Ce n’est jamais le bon moment, jamais le bon contexte. J’ai besoin de me sentir en sécurité, de savoir que la personne en face peut vraiment comprendre.

J’ai besoin de parler à quelqu’un qui a vécu quelque chose de similaire. Quelqu’un qui ne va pas juger, pas minimiser.

Mais quand ce moment arrive, je bloque complètement.

Ma gorge se serre, aucun son ne sort. Mes lèvres bougent, mais il n’y a rien derrière. C’est comme si mon corps refusait de parler à ma place.

J’ai réussi une seule fois, avec un psychiatre.

Il m’a fait des promesses. Il m’a dit que des gens viendraient m’aider, qu’on allait s’occuper de ça. J’y ai cru.

Mais rien ne s’est passé. Personne n’est venu.

Et lui est parti au bout de six mois.

Donc rien n’a changé. Tout est toujours là.

On m’avait dit que ça irait mieux après en avoir parlé. Mais ce n’est pas vrai.

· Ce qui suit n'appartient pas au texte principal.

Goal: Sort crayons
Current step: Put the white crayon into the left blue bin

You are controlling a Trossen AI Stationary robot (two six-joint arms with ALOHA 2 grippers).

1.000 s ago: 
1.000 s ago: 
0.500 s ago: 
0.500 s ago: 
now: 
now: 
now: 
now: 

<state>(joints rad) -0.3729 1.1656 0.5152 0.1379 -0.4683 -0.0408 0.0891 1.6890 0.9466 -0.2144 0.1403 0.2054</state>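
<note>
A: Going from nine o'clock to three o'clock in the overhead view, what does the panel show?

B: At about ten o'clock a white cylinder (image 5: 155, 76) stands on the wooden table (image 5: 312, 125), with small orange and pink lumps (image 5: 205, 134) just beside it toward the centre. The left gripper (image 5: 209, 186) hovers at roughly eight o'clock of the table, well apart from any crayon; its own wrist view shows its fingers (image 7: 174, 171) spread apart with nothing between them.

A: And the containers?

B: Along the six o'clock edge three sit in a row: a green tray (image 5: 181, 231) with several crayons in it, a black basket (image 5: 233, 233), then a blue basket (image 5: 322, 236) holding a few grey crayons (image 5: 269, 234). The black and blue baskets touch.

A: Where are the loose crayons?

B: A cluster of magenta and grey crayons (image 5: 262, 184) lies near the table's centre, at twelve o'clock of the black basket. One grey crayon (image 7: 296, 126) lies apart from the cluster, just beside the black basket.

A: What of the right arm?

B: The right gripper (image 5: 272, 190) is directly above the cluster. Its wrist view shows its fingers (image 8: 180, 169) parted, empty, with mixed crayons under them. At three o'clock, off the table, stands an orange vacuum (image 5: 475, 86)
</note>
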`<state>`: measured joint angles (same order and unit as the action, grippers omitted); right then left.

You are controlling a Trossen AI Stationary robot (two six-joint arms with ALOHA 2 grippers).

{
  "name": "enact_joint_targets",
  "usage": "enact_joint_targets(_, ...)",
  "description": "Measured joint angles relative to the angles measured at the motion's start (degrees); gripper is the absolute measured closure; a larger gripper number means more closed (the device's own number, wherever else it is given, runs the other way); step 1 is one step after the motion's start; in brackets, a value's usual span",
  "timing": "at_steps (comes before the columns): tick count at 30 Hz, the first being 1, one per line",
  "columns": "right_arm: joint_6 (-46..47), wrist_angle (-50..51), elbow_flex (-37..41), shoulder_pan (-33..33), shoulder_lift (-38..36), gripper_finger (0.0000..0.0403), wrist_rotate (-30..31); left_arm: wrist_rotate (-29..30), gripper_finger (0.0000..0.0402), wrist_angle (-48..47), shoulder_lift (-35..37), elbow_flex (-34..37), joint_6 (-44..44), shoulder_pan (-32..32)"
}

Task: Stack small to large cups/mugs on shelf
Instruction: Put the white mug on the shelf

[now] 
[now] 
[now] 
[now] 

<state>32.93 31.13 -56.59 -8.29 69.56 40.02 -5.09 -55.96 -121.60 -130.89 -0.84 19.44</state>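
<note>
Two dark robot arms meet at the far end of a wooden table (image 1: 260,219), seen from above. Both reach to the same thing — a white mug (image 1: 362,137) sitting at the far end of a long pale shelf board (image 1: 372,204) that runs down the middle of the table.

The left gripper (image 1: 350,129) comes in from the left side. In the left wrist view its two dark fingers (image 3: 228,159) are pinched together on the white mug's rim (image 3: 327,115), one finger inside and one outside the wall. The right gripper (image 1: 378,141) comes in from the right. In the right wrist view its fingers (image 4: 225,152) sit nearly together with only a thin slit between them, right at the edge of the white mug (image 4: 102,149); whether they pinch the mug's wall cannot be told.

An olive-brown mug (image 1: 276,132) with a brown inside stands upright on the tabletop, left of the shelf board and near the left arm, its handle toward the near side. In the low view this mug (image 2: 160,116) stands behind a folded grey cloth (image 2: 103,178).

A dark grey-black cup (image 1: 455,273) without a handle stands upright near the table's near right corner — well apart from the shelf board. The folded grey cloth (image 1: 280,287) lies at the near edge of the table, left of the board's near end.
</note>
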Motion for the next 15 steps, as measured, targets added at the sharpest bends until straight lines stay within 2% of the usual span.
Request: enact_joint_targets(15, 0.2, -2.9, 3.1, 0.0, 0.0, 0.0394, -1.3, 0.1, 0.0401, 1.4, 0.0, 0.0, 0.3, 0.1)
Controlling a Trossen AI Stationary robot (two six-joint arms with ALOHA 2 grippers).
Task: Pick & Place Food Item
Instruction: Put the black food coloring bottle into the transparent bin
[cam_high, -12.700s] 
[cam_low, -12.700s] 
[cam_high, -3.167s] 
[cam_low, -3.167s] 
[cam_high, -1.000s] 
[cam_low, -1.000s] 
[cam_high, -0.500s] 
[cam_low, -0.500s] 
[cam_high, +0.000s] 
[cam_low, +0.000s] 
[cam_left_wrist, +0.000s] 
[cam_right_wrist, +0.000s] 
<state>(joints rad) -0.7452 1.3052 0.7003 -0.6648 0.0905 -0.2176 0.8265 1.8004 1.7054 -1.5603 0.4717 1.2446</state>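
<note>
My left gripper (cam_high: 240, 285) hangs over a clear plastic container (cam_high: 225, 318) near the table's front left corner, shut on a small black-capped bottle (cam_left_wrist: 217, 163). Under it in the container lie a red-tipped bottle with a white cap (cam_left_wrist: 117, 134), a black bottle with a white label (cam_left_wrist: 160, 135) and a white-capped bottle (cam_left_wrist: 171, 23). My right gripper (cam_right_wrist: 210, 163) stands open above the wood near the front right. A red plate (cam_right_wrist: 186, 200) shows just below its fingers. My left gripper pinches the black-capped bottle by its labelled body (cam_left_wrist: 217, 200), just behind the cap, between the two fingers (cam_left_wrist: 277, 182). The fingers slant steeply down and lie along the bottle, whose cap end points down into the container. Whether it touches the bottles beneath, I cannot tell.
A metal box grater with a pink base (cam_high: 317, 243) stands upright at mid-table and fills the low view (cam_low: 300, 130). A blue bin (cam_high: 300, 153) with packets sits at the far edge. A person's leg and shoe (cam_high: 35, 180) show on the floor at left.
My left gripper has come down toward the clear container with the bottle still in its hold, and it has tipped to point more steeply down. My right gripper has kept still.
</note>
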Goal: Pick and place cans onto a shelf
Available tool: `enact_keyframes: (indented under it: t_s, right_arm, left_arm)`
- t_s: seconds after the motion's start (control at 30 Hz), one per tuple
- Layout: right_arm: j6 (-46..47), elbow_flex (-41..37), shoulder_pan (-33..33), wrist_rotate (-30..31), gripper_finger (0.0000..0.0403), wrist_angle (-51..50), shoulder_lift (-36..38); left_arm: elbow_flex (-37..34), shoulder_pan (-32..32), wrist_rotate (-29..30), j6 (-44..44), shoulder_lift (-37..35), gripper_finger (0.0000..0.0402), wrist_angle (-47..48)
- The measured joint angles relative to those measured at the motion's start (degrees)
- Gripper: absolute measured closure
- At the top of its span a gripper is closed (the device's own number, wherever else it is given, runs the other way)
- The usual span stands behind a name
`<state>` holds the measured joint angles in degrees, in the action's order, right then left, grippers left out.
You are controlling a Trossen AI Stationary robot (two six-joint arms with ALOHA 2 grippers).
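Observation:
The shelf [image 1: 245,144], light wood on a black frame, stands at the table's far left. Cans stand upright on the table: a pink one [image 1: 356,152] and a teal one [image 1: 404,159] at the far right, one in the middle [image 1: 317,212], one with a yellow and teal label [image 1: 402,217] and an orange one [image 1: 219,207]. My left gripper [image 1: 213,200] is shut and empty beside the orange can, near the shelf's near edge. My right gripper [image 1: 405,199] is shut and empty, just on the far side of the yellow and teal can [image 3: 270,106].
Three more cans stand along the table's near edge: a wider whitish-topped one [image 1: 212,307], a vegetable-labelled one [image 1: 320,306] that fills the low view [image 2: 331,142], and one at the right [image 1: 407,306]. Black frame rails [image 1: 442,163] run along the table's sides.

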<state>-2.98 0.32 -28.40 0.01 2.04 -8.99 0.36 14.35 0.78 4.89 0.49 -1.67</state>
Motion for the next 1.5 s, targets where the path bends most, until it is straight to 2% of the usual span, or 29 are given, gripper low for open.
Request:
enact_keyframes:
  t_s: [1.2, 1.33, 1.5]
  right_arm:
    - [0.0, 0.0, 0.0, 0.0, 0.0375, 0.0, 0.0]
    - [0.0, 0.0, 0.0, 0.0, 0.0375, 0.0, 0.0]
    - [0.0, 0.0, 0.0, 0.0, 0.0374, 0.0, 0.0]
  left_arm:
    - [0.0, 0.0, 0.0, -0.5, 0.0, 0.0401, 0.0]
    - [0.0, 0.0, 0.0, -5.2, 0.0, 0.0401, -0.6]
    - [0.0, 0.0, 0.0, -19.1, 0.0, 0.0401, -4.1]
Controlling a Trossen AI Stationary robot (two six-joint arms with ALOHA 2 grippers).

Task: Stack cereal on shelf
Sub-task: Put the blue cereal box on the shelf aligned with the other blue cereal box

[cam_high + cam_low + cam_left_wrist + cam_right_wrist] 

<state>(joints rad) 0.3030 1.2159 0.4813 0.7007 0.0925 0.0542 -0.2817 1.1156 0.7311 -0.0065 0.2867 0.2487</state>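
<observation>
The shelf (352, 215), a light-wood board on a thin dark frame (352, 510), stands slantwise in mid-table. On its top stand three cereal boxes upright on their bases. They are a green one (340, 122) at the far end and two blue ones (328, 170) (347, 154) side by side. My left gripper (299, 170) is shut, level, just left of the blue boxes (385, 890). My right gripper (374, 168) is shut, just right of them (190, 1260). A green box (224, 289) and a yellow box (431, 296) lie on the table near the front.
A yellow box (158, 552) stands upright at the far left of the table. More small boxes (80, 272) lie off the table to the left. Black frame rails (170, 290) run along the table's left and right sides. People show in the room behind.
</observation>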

Je n’ai même pas réussi à tout dire. J’ai gardé une partie pour moi, à cause de la honte.

Maintenant, c’est encore pire.

Ma gorge se bloque dès que j’essaie. Et surtout, la confiance a disparu.

J’ai l’impression qu’elle ne reviendra jamais.

Parce que personne n’a vraiment été là. Personne n’a vraiment écouté jusqu’au bout. Personne n’a essayé de comprendre.